La procuradora de la Nación y el presidente encargado de la Corte Suprema de Justicia, en su pugilato, han sido citados por el Consejo de la Concertación Nacional para el Desarrollo. El estribillo es el de siempre: “que se conozca la verdad; que se presente la denuncia; que se nombre una comisión”, para que nada cambie.
En Panamá, los puestos de mando y jurisdicción son inamovibles y nadie renuncia. Para oscurecer más el panorama, se apunta en las denuncias a lo periférico, como en la trillada solicitud de que se publique la planilla de la Asamblea, cuando el hecho punible radica en la mera existencia de semejante planilla. De pronto, la misma está suspendida en un limbo expectante de que se vuelvan a alinear los planetas de los tres órganos en aras de la supervivencia política de todos sus integrantes. Entonces, la tan denostada planilla, subrepticia como gato, volverá a extender sus garras sobre el erario público y aquí no pasó nada.
Al tiempo que tantas cosas intentan cambiarse para que todo siga igual, para ver más de lo mismo, nuestro Órgano Judicial permanece incólume en su derrumbe. Los juzgados de circuito funcionan en instalaciones de la antigua Zona del Canal, de estructura de asbesto, cuya alta toxicidad afecta al personal y a los usuarios. Carentes de archivadores, los expedientes yacen desparramados por el suelo, como un emblema de Lo que el viento se llevó.
Dentro de la tendencia de mejorar las cosas para empeorarlas, el flamante presidente encargado de la Corte tuvo la feliz ocurrencia de trasplantar los despachos del Tribunal Superior y tres juzgados a la vera del parque Urraca, edificio BAC, donde ahora los expedientes podrán flotar en sucesivas inundaciones.

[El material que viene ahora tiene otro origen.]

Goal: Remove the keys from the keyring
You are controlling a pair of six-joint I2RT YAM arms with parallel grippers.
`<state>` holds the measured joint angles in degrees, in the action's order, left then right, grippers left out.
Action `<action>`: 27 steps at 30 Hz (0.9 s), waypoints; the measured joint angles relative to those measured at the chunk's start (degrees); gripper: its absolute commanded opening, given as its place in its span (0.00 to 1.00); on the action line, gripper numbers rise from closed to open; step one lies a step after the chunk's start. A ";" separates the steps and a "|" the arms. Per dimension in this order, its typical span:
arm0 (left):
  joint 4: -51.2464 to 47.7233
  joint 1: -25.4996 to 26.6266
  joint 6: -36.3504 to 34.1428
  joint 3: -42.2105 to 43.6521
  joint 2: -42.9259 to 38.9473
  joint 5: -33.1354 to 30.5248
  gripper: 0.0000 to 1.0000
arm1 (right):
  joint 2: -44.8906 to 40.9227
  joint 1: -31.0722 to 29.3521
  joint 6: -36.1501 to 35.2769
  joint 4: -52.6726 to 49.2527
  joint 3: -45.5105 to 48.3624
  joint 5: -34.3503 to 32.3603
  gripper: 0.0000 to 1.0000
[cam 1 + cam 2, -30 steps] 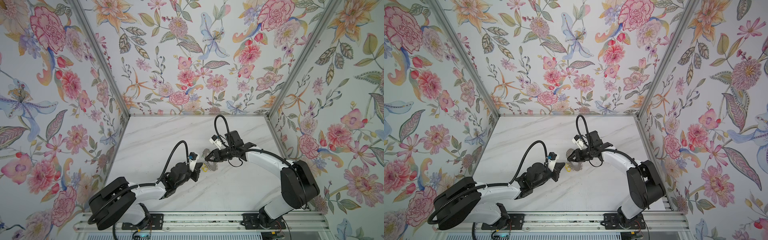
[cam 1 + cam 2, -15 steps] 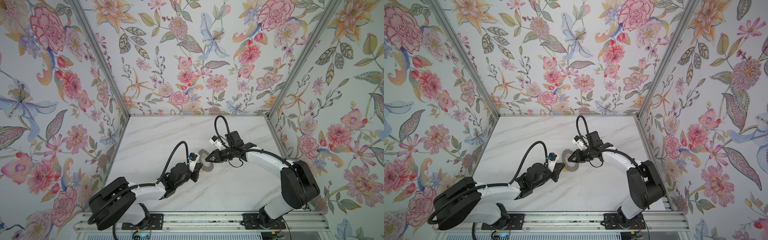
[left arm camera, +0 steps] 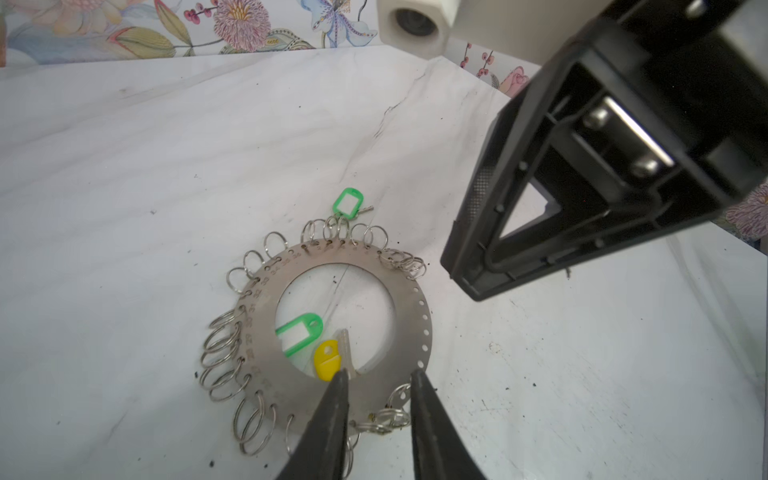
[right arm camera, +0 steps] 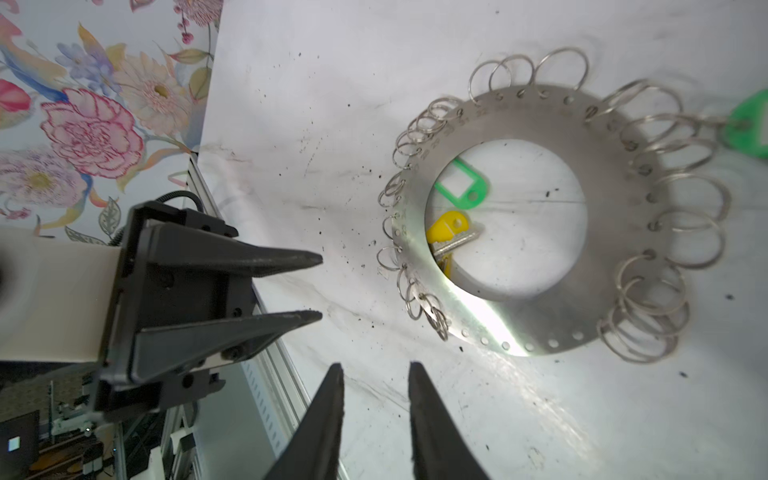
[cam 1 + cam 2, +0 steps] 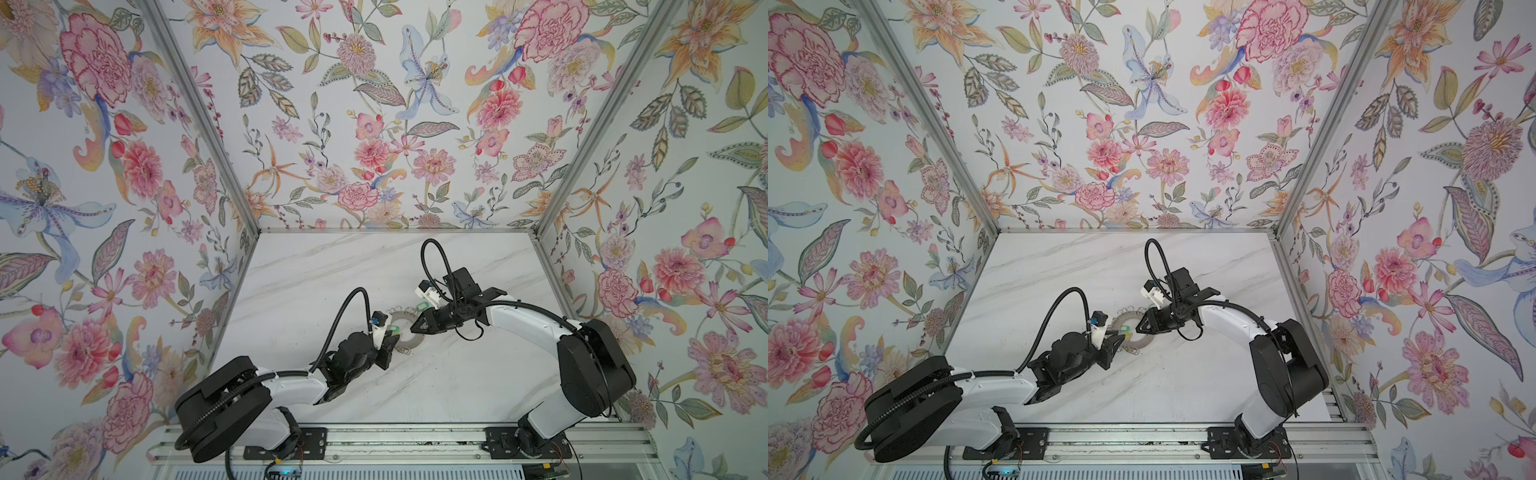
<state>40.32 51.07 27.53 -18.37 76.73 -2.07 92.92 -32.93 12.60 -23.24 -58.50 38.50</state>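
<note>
The marble worktop (image 5: 332,270) is walled on three sides, with wide bare room behind the arms. Near its middle the keyring (image 3: 345,324) lies flat between both grippers. The left gripper (image 3: 376,376), jaws partly parted and empty, hovers at the disc's near rim. The right gripper (image 4: 376,370), jaws likewise parted and empty, hovers just beside the disc. The keys (image 3: 345,353) lie in the centre hole, with another green-tagged one outside the rim; the silver blade points inward.
</note>
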 measured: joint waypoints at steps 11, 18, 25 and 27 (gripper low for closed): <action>-1.27 -6.91 8.41 5.79 -3.98 -3.26 0.48 | 7.76 -7.19 -0.55 -3.19 -0.28 -8.85 0.45; -0.74 -7.58 11.13 6.99 -3.98 -2.71 0.56 | 10.45 -8.13 4.63 -2.21 -1.55 -11.43 0.48; 0.85 -7.63 12.15 6.97 -0.50 -2.16 0.58 | 7.15 -6.32 5.38 -1.62 -2.78 -12.44 0.51; 0.92 -8.00 12.94 6.97 0.52 -1.60 0.59 | 7.26 -6.69 3.30 -2.62 -6.69 -12.17 0.51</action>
<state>41.23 43.07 40.47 -11.40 77.25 -3.66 100.18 -39.62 15.90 -25.87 -65.19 26.33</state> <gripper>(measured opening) 0.579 0.511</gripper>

Urge una auditoría forense-administrativa del personal del Órgano Judicial y del Ministerio Público que determine la antigüedad de los funcionarios y sus grados académicos.
Nuestro mandatario tendría que emitir ya un decreto ejecutivo con el Órgano Judicial para nombrar una comisión de alto nivel y comprobados valores que emprenda la reestructuración del estamento que administra la justicia en Panamá.
Es inamisible que el Tribunal Electoral tenga un magno edificio solo para comicios cada cinco años y el Órgano Judicial esté en peligro de extinción.